# Work instructions
Among the lines below, how many have the word "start"? The reply is that number alone.

# Records shown
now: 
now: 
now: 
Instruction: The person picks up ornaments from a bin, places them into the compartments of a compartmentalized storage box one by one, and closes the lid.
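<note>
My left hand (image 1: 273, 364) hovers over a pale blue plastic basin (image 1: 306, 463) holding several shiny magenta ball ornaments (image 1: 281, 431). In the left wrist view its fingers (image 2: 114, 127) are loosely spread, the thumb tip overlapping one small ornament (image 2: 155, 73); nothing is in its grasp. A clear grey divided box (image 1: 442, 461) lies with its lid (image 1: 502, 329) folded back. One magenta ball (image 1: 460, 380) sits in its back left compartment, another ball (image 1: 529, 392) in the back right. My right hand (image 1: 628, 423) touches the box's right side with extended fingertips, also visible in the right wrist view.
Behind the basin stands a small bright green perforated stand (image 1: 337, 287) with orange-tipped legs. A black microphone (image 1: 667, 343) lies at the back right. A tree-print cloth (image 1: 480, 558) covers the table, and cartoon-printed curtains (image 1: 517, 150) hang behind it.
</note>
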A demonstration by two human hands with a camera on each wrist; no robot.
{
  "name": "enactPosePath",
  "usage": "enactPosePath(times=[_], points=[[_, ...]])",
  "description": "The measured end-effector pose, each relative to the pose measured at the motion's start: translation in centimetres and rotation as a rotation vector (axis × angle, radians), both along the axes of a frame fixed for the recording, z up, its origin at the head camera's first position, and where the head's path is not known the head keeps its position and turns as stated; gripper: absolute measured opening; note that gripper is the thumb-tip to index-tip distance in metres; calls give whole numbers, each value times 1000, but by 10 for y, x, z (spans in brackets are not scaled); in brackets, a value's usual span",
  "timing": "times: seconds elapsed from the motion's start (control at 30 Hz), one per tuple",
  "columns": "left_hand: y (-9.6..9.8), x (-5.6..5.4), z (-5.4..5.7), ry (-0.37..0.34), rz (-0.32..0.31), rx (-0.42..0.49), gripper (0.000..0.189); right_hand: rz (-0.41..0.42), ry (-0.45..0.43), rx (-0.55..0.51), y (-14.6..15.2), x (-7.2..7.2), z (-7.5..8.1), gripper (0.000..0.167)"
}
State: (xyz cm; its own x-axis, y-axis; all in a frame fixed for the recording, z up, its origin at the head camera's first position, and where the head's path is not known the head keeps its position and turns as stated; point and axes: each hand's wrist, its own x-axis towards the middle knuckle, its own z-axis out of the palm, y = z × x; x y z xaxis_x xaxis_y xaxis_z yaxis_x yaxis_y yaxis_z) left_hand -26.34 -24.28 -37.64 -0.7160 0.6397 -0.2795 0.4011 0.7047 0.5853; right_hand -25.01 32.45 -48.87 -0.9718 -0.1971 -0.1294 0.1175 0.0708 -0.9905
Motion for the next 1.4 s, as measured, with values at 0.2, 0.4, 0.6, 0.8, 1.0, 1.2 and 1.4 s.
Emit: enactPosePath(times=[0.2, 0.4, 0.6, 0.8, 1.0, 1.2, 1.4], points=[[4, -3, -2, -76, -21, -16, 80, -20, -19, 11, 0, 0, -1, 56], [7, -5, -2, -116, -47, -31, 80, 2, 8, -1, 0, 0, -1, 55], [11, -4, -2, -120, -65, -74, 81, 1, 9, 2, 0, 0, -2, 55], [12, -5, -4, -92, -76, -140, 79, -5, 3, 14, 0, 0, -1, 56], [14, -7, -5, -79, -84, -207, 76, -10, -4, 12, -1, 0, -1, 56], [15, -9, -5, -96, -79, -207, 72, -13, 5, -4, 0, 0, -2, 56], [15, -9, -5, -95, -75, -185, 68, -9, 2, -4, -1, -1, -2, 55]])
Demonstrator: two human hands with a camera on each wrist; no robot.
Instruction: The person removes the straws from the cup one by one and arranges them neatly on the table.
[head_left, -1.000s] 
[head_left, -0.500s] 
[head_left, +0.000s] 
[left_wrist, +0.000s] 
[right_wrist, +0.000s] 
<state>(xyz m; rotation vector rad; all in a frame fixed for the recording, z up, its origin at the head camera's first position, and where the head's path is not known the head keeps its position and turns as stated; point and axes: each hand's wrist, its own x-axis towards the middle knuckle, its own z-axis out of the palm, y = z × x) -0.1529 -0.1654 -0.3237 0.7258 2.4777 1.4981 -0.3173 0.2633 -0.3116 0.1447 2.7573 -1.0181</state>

# Your response
2